**DATA TO PROCESS:**

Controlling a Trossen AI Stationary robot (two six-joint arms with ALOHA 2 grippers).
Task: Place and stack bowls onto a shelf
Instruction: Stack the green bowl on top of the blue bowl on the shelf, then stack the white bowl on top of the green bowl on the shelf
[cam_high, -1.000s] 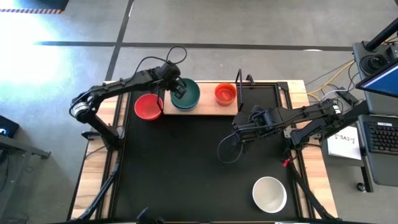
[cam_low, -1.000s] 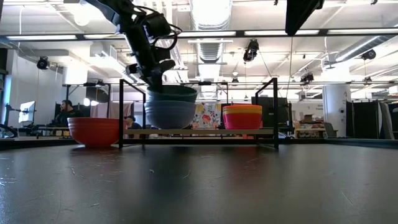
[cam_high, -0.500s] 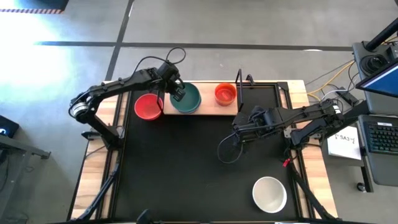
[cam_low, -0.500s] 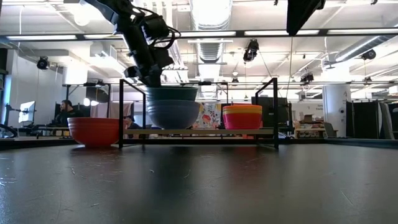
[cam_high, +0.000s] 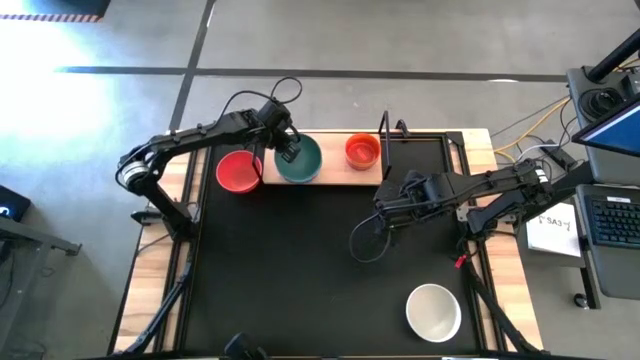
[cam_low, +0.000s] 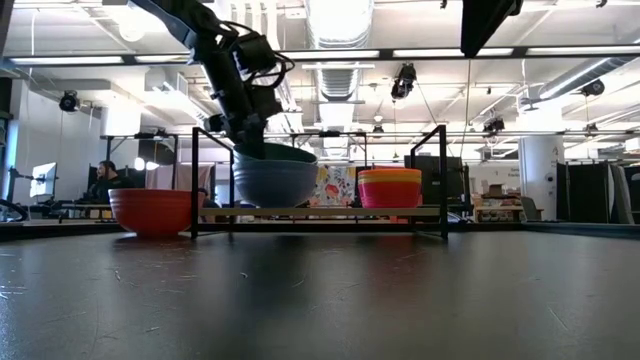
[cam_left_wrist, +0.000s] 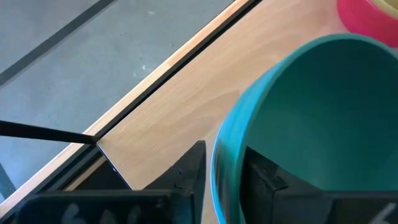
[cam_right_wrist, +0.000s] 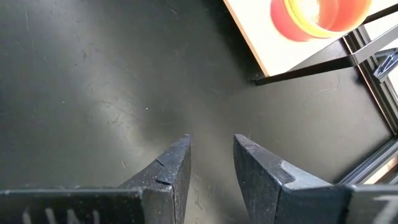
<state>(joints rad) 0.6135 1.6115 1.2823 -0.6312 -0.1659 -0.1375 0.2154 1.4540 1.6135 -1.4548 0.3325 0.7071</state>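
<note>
The teal bowl (cam_high: 303, 160) sits nested in the pale blue-grey bowl (cam_low: 275, 183) on the left part of the wooden shelf (cam_high: 333, 173). Only the teal rim (cam_low: 285, 153) shows above the blue-grey one. My left gripper (cam_high: 288, 151) stands at the teal bowl's left rim, shut on it. A stack of orange-red, yellow and magenta bowls (cam_low: 390, 187) rests on the shelf's right part. The red bowl (cam_high: 238, 172) stands on its base just left of the shelf. My right gripper (cam_high: 384, 216) hovers open over the black mat, touching nothing. My left gripper pinches the teal bowl's rim (cam_left_wrist: 222, 163) on its left side, one finger (cam_left_wrist: 188, 174) outside the wall and the other (cam_left_wrist: 264, 177) inside the hollow. It comes from above, slanting down. The bowl sits upright, nested in the blue-grey bowl.
The white bowl (cam_high: 433, 311) stands alone near the mat's near right corner. Black wire uprights (cam_low: 442, 178) close both shelf ends. The black mat (cam_high: 300, 270) lies open between the shelf and the white bowl. A person sits far off in the room behind.
My left gripper has moved down with the teal bowl. The bowl, held above and a little off-centre from the blue-grey bowl before, has sunk into it and now sits level, with only its rim showing.
</note>
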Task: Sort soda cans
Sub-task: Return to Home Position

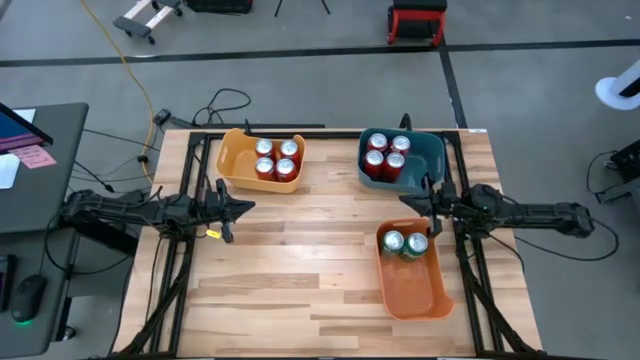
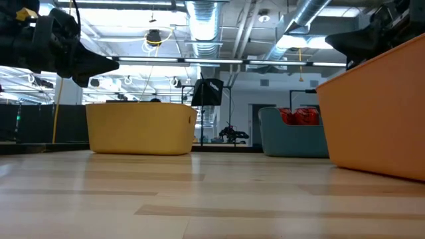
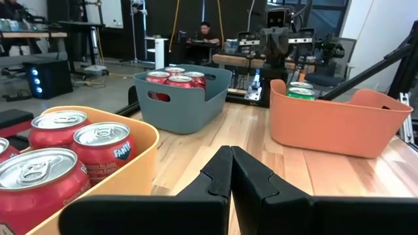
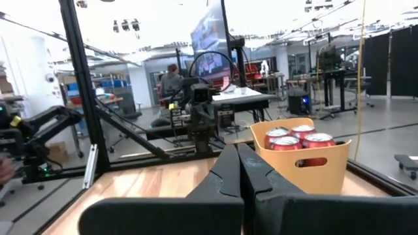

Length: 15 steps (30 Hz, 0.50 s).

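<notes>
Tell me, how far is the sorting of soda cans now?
Sorting looks done: four red cans sit in the yellow bin, four more in the teal bin, both green cans in the orange bin. Nothing is in hand: the left gripper and right gripper are shut and empty. Nothing seems left; I see no loose can.

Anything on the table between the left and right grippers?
Nothing: in the high view only bare wooden tabletop runs from the left gripper to the right gripper, both shut.
</notes>
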Motion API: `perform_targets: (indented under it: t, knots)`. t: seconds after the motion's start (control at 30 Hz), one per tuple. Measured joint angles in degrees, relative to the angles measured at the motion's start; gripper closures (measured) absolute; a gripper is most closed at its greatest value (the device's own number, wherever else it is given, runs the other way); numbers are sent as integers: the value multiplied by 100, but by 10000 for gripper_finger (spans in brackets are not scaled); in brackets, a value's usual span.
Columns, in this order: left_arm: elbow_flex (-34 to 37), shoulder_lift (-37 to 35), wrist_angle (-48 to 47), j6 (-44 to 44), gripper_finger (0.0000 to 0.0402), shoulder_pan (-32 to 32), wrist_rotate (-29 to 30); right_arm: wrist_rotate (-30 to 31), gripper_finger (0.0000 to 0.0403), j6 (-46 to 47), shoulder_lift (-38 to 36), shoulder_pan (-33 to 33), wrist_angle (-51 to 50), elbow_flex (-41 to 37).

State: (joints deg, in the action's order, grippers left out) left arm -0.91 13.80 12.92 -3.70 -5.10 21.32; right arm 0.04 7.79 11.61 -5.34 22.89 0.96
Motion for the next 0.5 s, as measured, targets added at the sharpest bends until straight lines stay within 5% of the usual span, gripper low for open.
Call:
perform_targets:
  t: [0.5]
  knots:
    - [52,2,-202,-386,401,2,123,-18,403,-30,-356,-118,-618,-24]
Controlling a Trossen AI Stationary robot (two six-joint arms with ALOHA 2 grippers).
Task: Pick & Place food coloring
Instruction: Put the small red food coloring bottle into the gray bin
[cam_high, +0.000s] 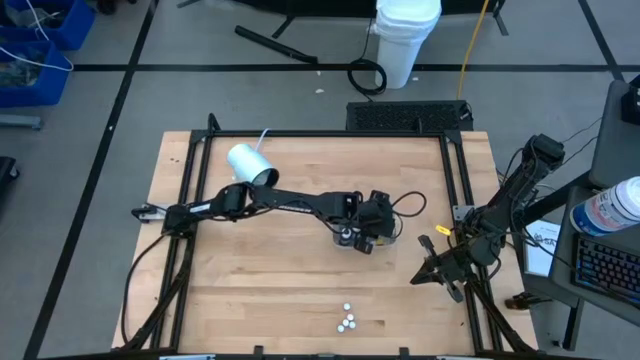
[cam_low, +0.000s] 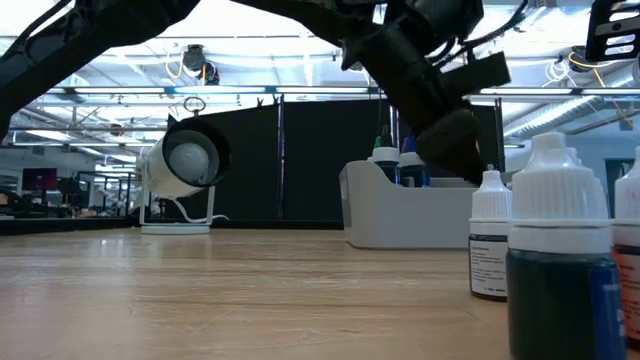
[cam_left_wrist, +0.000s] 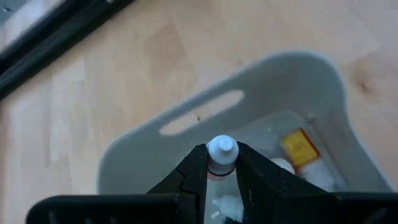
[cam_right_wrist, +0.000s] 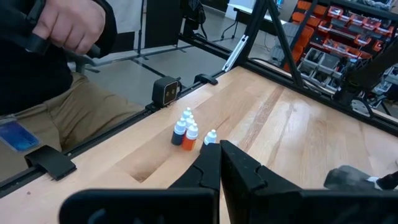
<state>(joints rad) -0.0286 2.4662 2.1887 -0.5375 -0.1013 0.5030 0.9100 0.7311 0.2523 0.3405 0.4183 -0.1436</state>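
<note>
My left gripper (cam_left_wrist: 221, 163) reaches to the table's middle (cam_high: 350, 236) and is shut on one food coloring bottle (cam_left_wrist: 222, 149), held above the grey tray (cam_left_wrist: 186, 134). In the tray lie more bottles, one with a yellow label (cam_left_wrist: 299, 145). A few loose white-capped bottles (cam_high: 346, 320) stand upright near the table's near edge. They show in the right wrist view (cam_right_wrist: 185, 133) and close up in the low view (cam_low: 555, 250). My right gripper (cam_right_wrist: 219, 163) hovers, shut, by the table's right side (cam_high: 432, 270), away from them. My left gripper pinches the bottle between its two fingertips, just under the white cap (cam_left_wrist: 222, 145), at the neck. The cap end points away from the wrist, along the fingers. The bottle is lifted clear above the tray's inside; its body is hidden by the fingers.
A big white cylinder (cam_high: 250, 163) lies on its side on the far left part of the table. Black frame rails (cam_high: 190, 190) run along the table's edges. A person's hand (cam_right_wrist: 68, 25) shows beyond the near edge. Bare wood lies between tray and loose bottles.
</note>
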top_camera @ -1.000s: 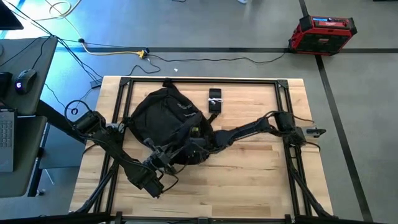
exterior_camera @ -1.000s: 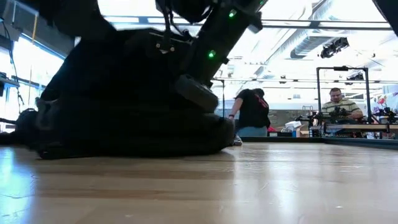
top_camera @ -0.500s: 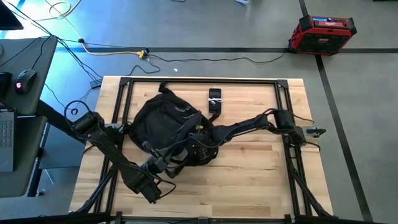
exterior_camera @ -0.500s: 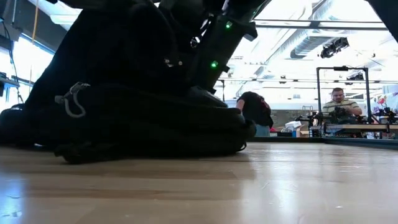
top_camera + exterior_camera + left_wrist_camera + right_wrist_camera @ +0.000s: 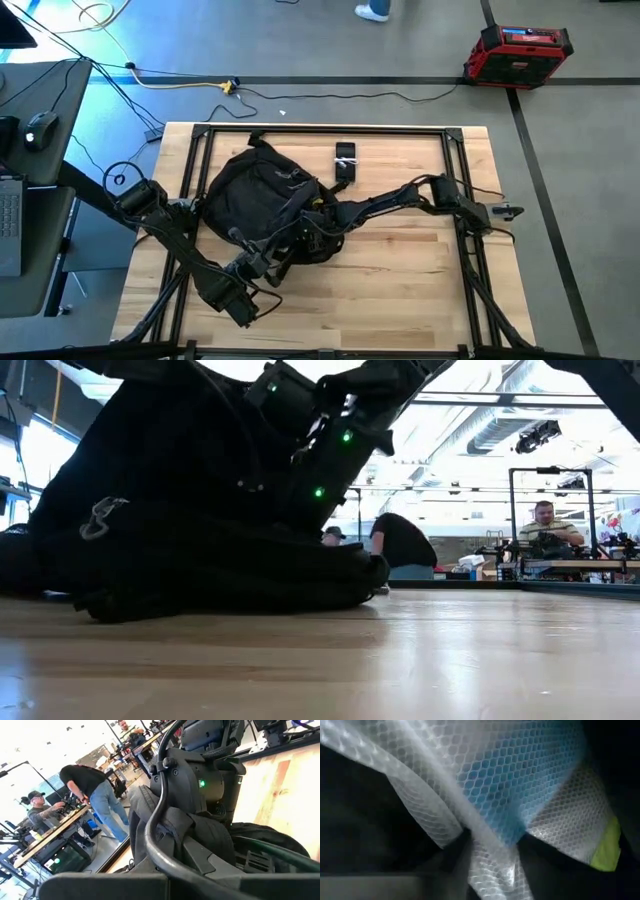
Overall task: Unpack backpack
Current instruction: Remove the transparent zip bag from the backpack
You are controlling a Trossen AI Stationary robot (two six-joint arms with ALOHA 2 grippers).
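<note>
On the left half of the wooden desk (image 5: 400,270) lies the backpack (image 5: 250,190), a rounded heap of black fabric slumped on its side, with a small dark object (image 5: 345,160) lying just beside it toward the far edge. From the low camera the backpack (image 5: 190,540) sags flat against the boards, a grey zipper pull (image 5: 95,518) dangling at its near end. I judge it soft and floppy: it will fold and shift under a push rather than hold its shape, so the opening needs bracing while something is drawn out. The sturdier places to take hold look like the straps, the top loop or the zipper edge, not the loose panel cloth.

The right arm reaches across the desk from its base on the right, and its right hand (image 5: 318,222) is buried at the backpack's near-right side, apparently inside the opening. Its wrist camera shows only white mesh fabric (image 5: 485,805) with a blue tint and a yellow-green patch (image 5: 607,852) pressed close; I cannot tell how far its fingers are parted or whether they have hold of anything.

The left arm stretches along the desk's near-left side, its left hand (image 5: 268,258) against the backpack's near edge; whether it pinches fabric I cannot tell. People work at benches beyond the desk.
</note>
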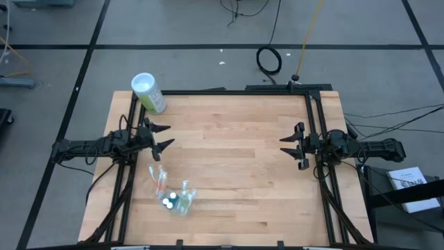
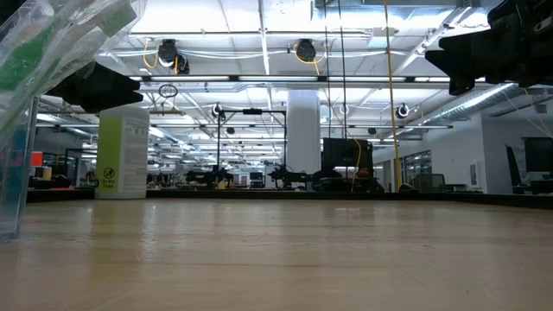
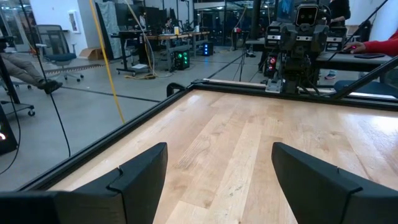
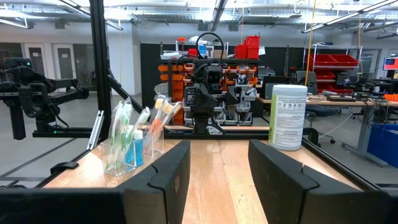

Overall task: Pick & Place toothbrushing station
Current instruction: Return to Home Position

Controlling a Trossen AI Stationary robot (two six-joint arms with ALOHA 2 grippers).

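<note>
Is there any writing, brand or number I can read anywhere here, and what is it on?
No text here can be read.
Canister: lines of label print, too small to read.
White item beside the table: dark markings, too blurred to read.

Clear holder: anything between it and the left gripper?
Nothing visible: in the high view only bare table lies between the open left gripper and the clear holder. The green canister stands on the gripper's other side; the right gripper waits opposite.

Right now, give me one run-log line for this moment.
left gripper open, left side | right gripper open, right side | toothbrushes in clear holder | nothing held
</note>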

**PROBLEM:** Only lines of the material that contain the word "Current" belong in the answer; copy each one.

**ANSWER TO THIS TASK:**
Current instruction: Remove the transparent zip bag from the backpack
Current instruction: Return to Home Position

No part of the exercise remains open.